I just bought my 1953 MG TD in Great Britain a few months ago. The engine was performing at best when I was in the original cool climate of the make. But arriving in Toulouse, South of France, I noticed the engine was dangerously knocking at high revs; maybe due to being in a climate with much higher temperatures?
I discovered that the distributor was the faulty part. The secondary spring of the advance plate was always loose even at maximum advance. And the root cause was the toggle that was worn where the spring catches. This was easy to diagnose because the hole is much more a slot. The other end of the slot has never been used and clearly shows the initial size. A few tenth of millimetre is enough to alter the advance curve. This kind of wear can only lead to more advance than originally.

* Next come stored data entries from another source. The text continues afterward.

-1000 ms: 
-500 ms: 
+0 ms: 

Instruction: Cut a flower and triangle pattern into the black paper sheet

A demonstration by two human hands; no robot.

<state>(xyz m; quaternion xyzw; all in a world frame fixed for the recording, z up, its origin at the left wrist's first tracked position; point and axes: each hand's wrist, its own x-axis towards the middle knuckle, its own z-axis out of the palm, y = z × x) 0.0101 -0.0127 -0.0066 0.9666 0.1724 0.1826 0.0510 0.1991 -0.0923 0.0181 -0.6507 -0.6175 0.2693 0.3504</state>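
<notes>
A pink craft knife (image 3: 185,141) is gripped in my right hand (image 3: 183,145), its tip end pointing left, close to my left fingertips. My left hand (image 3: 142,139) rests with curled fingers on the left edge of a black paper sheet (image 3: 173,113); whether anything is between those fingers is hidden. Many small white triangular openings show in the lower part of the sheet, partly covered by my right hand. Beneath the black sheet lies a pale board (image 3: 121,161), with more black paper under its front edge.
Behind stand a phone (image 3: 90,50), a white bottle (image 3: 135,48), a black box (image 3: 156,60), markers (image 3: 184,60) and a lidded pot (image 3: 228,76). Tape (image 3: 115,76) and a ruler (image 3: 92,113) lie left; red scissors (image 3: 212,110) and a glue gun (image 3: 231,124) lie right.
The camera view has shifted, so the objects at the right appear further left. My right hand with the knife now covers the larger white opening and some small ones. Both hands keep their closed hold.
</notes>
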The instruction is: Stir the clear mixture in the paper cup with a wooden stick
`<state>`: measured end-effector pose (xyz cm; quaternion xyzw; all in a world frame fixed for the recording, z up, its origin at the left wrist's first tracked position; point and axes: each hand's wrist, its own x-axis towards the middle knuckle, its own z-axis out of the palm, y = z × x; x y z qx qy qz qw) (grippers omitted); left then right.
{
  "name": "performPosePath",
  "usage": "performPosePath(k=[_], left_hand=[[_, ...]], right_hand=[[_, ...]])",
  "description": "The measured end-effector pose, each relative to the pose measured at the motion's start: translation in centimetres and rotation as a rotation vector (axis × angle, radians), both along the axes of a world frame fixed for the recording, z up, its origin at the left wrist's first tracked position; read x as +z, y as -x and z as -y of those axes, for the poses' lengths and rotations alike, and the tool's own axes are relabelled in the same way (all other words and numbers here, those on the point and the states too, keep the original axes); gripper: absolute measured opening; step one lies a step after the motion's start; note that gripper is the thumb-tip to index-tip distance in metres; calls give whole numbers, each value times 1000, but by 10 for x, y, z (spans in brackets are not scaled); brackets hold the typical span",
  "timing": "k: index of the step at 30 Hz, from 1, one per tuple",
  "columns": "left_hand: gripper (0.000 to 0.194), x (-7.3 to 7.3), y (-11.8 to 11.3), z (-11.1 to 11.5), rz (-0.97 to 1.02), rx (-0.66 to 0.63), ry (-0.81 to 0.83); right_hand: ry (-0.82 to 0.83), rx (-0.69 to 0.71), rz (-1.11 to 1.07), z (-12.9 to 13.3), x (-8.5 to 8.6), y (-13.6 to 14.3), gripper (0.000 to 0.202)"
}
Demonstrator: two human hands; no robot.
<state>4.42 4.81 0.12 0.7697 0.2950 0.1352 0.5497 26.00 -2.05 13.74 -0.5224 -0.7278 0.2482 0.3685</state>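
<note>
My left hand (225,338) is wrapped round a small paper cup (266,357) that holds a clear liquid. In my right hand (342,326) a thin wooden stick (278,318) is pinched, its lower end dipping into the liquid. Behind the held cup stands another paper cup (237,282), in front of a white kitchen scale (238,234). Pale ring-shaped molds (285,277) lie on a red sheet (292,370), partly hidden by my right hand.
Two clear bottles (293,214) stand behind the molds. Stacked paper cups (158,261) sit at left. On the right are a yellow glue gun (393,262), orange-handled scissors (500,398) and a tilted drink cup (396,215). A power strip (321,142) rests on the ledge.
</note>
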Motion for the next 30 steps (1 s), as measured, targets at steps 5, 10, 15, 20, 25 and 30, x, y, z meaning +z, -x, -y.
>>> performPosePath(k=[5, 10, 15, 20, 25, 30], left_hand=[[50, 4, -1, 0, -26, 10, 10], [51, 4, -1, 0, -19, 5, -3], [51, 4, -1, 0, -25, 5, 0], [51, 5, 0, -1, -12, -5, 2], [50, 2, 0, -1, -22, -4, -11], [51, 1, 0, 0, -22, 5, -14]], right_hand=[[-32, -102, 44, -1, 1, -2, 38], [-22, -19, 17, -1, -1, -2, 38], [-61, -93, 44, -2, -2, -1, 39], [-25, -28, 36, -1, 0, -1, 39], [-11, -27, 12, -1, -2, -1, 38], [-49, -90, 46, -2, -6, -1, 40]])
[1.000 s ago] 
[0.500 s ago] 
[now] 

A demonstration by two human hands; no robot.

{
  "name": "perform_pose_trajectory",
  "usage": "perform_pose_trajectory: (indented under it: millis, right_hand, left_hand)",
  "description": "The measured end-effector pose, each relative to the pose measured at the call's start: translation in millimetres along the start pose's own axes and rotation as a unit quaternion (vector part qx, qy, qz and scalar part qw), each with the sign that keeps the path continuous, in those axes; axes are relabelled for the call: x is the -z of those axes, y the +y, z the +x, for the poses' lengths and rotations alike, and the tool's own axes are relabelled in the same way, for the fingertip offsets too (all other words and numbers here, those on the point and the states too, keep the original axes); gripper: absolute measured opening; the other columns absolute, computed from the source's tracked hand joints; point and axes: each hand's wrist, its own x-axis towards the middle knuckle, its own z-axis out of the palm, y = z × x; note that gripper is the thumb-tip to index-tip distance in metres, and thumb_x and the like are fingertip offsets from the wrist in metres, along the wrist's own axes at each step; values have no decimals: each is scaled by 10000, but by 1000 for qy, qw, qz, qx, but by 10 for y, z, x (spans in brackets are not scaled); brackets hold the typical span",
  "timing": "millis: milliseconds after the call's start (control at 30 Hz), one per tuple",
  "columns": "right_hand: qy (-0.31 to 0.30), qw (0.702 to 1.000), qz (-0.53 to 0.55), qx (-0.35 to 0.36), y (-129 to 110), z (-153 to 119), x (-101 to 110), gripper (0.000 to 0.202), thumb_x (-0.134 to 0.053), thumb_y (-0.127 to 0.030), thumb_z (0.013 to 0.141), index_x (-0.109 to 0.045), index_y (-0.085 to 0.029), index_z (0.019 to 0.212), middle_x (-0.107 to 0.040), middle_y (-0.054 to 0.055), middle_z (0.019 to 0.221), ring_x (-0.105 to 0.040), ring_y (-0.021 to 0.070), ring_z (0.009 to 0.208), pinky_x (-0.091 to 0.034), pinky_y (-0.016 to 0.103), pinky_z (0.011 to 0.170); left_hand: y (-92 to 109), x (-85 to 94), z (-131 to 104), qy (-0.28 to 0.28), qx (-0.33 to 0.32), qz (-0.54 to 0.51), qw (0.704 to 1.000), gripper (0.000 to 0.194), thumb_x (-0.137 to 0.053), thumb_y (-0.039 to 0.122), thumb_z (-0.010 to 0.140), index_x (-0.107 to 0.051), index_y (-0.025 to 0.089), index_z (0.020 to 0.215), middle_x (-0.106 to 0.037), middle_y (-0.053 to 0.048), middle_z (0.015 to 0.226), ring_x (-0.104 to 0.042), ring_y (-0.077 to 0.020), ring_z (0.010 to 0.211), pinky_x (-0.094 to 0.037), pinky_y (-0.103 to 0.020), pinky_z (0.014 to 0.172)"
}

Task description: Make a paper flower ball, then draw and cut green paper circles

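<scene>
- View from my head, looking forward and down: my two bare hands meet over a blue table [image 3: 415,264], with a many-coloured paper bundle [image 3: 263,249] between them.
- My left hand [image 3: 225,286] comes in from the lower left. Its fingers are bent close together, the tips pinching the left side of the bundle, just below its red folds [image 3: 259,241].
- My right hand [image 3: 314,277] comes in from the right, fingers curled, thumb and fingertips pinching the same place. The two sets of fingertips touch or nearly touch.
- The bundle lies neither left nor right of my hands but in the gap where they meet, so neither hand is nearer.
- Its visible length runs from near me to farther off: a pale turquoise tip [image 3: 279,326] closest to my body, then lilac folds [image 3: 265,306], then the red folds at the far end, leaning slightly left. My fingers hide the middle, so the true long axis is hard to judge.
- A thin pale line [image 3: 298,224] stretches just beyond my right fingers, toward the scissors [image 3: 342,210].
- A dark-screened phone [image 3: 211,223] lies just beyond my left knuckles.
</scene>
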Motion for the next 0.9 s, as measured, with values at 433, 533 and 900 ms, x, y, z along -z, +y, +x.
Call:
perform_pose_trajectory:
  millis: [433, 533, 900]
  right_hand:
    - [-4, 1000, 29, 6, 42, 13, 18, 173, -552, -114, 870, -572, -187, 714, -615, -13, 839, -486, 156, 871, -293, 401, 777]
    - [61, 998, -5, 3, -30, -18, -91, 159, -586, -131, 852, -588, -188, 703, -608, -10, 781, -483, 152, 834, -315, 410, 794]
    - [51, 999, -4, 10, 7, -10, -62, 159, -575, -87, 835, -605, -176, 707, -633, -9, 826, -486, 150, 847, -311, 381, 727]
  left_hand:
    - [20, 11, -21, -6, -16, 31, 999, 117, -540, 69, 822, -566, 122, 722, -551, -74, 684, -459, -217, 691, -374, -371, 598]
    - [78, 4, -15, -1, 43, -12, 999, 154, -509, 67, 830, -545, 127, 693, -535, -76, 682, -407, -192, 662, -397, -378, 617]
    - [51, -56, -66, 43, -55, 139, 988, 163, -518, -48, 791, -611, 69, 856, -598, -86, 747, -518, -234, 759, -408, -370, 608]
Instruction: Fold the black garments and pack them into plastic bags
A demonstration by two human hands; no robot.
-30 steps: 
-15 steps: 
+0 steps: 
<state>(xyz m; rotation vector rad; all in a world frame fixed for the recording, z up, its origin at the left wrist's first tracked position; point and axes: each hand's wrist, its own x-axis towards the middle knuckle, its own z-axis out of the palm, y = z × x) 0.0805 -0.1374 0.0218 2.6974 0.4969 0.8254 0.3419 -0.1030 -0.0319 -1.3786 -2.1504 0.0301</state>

The solution was quite easy. I made a plug out of a brass plate that exactly fits the long hole of the toggle, ‘tin welded’ it inside and drilled a 1.5mm hole. I chose to drill it next to the centre and further adjust the position with a rats tail file. The position was adjusted so as the spring action just begins at 7 degrees advance according to 40367 advance curve. The distributor on the workbench, this was measured with a protractor and with only one weight fitted on the advance plate.
The picture above shows, from right to left, the little bronze plug, the toggle which is worn on the left side, and the final assembly drilled and file adjusted. The other toggle was also worn but not so much. The primary spring hole was then adjusted to initiate tension of the spring at 0 degrees advance. This position would probably need a strobe lamp for precision. 0 Euros, a few hours and the car does not ‘pink’ anymore.
Ed’s note: The TD in question is TD29133 which was mentioned in the previous issue of TTT 2 in connection with some gaps in its history.